_WORK INSTRUCTION_
Output the listing below verbatim, without images.

_DATA SECTION_

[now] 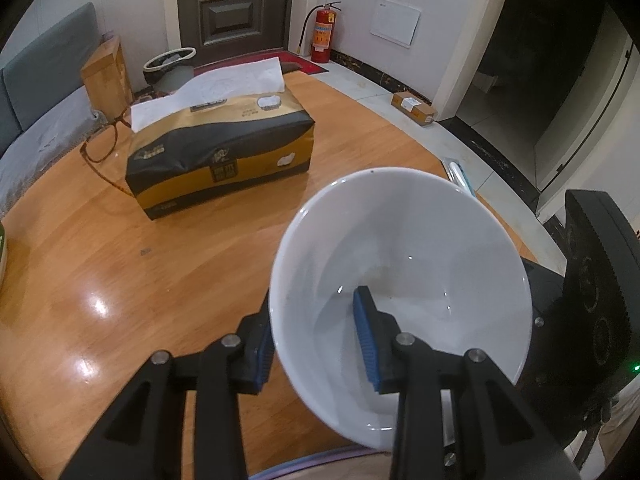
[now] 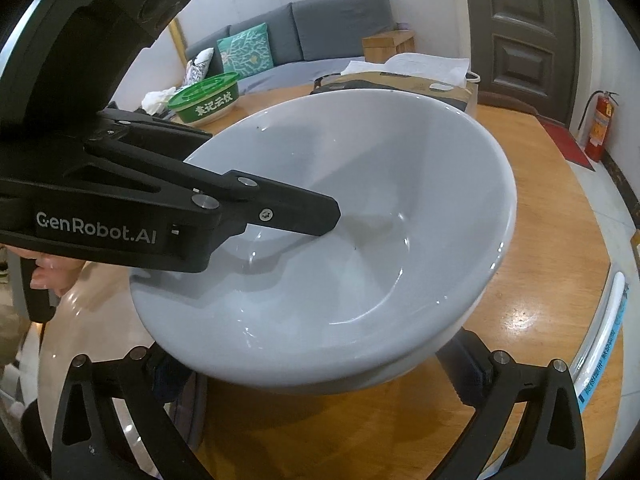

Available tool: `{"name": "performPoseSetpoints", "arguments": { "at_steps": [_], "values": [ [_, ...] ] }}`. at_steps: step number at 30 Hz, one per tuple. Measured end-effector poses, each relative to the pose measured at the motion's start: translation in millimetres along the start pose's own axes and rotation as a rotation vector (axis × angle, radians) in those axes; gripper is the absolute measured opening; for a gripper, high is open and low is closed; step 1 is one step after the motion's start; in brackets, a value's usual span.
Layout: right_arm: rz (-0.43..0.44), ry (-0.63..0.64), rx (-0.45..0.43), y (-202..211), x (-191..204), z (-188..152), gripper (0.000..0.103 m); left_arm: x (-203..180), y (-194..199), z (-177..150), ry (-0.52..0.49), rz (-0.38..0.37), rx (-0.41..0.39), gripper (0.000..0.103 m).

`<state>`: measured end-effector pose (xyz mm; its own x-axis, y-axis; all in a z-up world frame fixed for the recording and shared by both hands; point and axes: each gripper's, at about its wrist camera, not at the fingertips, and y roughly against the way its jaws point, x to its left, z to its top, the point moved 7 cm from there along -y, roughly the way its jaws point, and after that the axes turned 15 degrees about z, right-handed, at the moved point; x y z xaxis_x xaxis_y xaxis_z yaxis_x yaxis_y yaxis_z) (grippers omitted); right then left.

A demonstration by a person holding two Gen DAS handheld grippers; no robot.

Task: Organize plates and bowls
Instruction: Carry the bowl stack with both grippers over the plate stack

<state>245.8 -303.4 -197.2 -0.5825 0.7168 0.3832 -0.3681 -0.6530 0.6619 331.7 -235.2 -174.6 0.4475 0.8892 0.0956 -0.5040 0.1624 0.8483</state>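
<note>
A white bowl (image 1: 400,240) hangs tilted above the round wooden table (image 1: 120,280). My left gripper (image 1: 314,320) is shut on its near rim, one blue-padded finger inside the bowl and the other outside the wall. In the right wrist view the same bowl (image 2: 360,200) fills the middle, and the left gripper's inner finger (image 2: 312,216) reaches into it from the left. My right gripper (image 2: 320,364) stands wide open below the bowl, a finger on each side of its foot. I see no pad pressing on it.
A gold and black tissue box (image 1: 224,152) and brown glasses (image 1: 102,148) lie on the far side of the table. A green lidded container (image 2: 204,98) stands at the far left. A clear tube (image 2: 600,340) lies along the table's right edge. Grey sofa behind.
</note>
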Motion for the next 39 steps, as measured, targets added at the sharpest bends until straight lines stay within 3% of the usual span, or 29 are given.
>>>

_WRITTEN REPLY_
[now] 
[now] 

Available tool: `{"name": "performPoseSetpoints", "arguments": { "at_steps": [_], "values": [ [_, ...] ] }}`. at_steps: step number at 30 Hz, one per tuple. Measured end-effector poses, each relative to the pose measured at the motion's start: translation in millimetres along the start pose's own axes and rotation as a rotation vector (axis × angle, radians) in those axes; gripper is the absolute measured opening; for a gripper, high is open and low is closed; step 1 is one step after the motion's start; in brackets, a value's usual span.
Layout: right_arm: rz (-0.43..0.44), ry (-0.63..0.64), rx (-0.45..0.43), y (-202..211), x (-191..204), z (-188..152), gripper (0.000..0.103 m); left_arm: x (-203..180), y (-194..199), z (-177..150), ry (-0.52..0.49), rz (-0.38..0.37), rx (-0.41..0.39), gripper (0.000..0.103 m).

`<state>`: measured end-effector pose (xyz mm; its own x-axis, y-axis; all in a z-up world frame fixed for the recording and shared by both hands; point and axes: each gripper's, at about its wrist camera, not at the fingertips, and y roughly against the way its jaws point, x to its left, z to its top, the point moved 7 cm from there along -y, roughly the way its jaws point, and after that the axes turned 15 degrees about z, right-handed, at the moved point; x y z xaxis_x xaxis_y xaxis_z yaxis_x yaxis_y yaxis_z) (grippers omitted); right then left.

A demonstration by a person holding two Gen DAS handheld grippers; no robot.

Task: Organize plates and bowls
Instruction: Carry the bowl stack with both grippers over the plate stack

<state>245.8 -303.4 -197.2 -0.5825 0.7168 0.3832 -0.3681 -0.6530 0.6619 331.7 -235.2 -174.6 0.4475 0.8892 0.0956 -0.5040 0.1624 0.8483</state>
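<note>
A white bowl (image 1: 400,240) hangs tilted above the round wooden table (image 1: 120,280). My left gripper (image 1: 314,320) is shut on its near rim, one blue-padded finger inside the bowl and the other outside the wall. In the right wrist view the same bowl (image 2: 360,200) fills the middle, and the left gripper's inner finger (image 2: 312,216) reaches into it from the left. My right gripper (image 2: 320,364) stands wide open below the bowl, a finger on each side of its foot. I see no pad pressing on it.
A gold and black tissue box (image 1: 224,152) and brown glasses (image 1: 102,148) lie on the far side of the table. A green lidded container (image 2: 204,98) stands at the far left. A clear tube (image 2: 600,340) lies along the table's right edge. Grey sofa behind.
</note>
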Motion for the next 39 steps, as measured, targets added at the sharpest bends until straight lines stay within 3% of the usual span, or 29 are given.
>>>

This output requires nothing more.